* _What you have to do_:
Which lines of the data include the string "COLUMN"? List them all.
[Start of section]
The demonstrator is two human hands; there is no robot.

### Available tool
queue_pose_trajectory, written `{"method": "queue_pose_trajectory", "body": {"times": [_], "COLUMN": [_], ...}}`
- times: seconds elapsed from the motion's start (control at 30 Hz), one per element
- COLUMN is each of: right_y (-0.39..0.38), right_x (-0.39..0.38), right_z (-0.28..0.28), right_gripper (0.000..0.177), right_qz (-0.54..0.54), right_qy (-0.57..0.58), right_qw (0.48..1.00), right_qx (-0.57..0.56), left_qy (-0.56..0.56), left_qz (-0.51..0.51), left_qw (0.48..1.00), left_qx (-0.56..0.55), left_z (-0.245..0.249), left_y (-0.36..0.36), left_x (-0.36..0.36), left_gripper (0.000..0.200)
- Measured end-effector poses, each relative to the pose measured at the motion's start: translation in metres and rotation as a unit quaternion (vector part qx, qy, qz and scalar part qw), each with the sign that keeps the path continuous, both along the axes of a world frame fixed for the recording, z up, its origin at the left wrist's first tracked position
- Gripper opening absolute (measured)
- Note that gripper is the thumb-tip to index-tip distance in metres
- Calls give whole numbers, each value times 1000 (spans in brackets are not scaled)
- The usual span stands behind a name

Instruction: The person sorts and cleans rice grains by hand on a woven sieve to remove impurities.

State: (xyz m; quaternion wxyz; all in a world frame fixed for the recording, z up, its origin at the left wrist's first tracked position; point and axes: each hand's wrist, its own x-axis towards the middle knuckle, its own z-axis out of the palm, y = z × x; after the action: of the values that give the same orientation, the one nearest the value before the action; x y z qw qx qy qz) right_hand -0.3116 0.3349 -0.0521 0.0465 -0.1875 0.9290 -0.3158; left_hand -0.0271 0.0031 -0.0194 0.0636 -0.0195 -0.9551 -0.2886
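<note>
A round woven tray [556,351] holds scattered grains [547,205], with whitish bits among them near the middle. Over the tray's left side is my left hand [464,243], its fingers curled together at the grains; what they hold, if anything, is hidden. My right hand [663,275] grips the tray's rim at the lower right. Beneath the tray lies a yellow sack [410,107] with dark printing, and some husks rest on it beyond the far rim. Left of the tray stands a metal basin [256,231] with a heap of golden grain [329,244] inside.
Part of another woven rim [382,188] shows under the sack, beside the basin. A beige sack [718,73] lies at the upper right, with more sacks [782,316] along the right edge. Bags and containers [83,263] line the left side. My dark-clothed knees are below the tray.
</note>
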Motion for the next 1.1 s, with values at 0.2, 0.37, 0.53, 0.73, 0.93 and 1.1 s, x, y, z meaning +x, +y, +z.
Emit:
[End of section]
* _Written response_:
queue_pose_trajectory, written `{"method": "queue_pose_trajectory", "body": {"times": [_], "COLUMN": [_], ...}}`
- COLUMN is each of: right_y (-0.39..0.38), right_x (-0.39..0.38), right_z (-0.28..0.28), right_gripper (0.000..0.177), right_qz (-0.54..0.54), right_qy (-0.57..0.58), right_qw (0.48..1.00), right_qx (-0.57..0.56), left_qy (-0.56..0.56), left_qz (-0.51..0.51), left_qw (0.48..1.00), left_qx (-0.56..0.55), left_z (-0.245..0.249), left_y (-0.36..0.36), left_x (-0.36..0.36), left_gripper (0.000..0.200)

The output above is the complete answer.